Il se ressaisit, il était temps de se mettre au travail ! Il se remémora rapidement les principes du jeu ; chaque joueur était un aventurier dont l'objectif principal était de trouver et de s'emparer du Graal. Mais celui-ci était détenu par un roi ou une reine maléfique qui s'attaquait à tous les joueurs qu'il ou elle croisait.

 

Il commença donc son enquête avec prudence, espérant retrouver rapidement la fille disparue, avant de faire une mauvaise rencontre. Il se trouvait actuellement dans une cabane délabrée, qui correspondait à la case départ du jeu. Un vieux miroir traînait dans un coin, ce qui lui permit de s’observer un instant. Il y découvrit un visage qui ressemblait étonnamment au sien, mais ses traits étaient plus jeunes. Quant à ses habits, ils se résumaient à une chemise et un pantalon en lin grossier. Il haussa les épaules et se détourna de cette image troublante. Devinant que tous les joueurs arrivaient ici lors de leur première connexion, il décida de suivre les traces de Lucie à partir de cet endroit. Il sortit enfin de la cabane et se retrouva en plein milieu d'un paysage de montagnes. Un vent glacé le saisit de plein fouet, le faisant bientôt claquer des dents dans sa pauvre chemise. Un sentier partait de la cabane et semblait s’enfoncer dans la montagne. Faute d’une meilleure idée, Rémi décida de l’emprunter.

 

Au bout de ce qui lui sembla une éternité, il arriva, épuisé par sa longue marche, aux portes d’une immense ville. Il regrettait déjà que les créateurs du jeu aient pensé à reproduire tous les effets de la fatigue.

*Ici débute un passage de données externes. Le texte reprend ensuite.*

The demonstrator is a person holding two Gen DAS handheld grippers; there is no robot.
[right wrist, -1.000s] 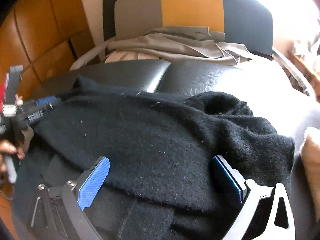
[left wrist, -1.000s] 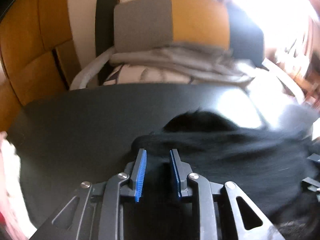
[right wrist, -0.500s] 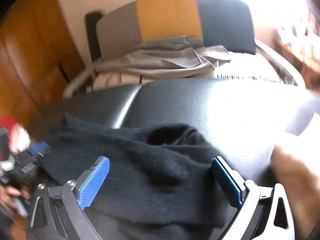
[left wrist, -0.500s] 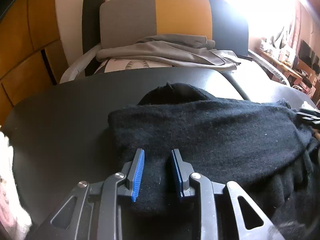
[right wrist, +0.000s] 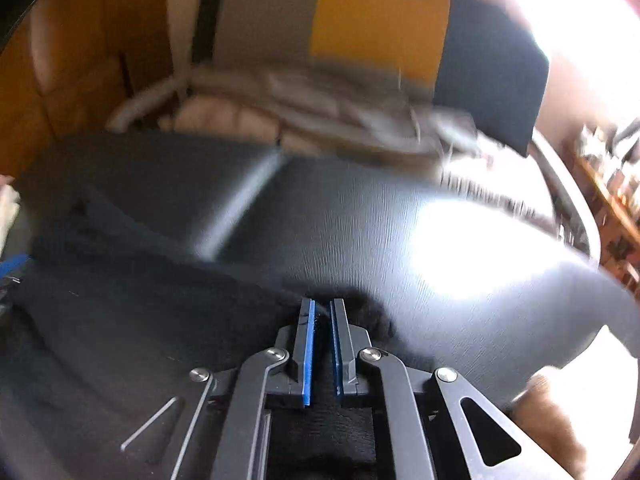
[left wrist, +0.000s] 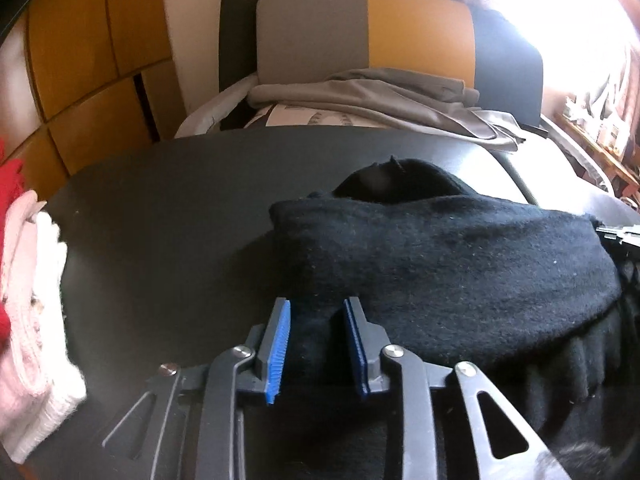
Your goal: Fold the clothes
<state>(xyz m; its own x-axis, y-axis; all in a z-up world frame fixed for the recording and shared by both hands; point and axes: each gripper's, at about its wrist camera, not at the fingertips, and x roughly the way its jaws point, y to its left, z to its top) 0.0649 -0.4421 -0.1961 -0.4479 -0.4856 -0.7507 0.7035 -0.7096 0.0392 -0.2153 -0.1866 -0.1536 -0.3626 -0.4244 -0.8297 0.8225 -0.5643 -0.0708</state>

Inquiet à l’idée de découvrir ce qui se trouvait dans cette ville (était-elle habitée ? et si oui, par qui... ou par quoi ?), il franchit tout de même les portes. Il espérait retrouver la fille dans cette ville, ou au moins trouver de quoi faire taire la faim qui lui tordait le ventre. Il fut soulagé de constater que la ville était habitée par des êtres humains tout à fait rationnels, bien que sans doute artificiels. Ils étaient tous marqués, sur diverses parties du corps ou de leurs habits, d'une spirale barrée d'une croix qu'il reconnut comme le symbole des PNJ (personnages non-joueurs). Rémi entra finalement dans une auberge, bruyante et chaleureuse, et il fut surpris de trouver au fond de ses poches plusieurs pièces. Elles étaient frappées de l’image d’une jeune fille à l’aspect malveillant, portant une couronne. L’image était assez lugubre, malgré la beauté de la jeune fille. Et Rémi en déduisit qu’il devait s’agir de la reine maléfique. Il se dirigea vers le fond de l'auberge et interpella l’aubergiste... qui ne réagit pas. Il fallut un certain temps à Rémi pour comprendre l'utilité de la petite cloche suspendue au-dessus du comptoir ; elle servait à activer l'aubergiste qui, sinon, ne savait faire que sa vaisselle. Lorsque Rémi sonna, l'aubergiste se tourna vers lui avec un sourire jovial et lui demanda :

« Vous venez pour manger, dormir, récolter des informations ou rendre un service ?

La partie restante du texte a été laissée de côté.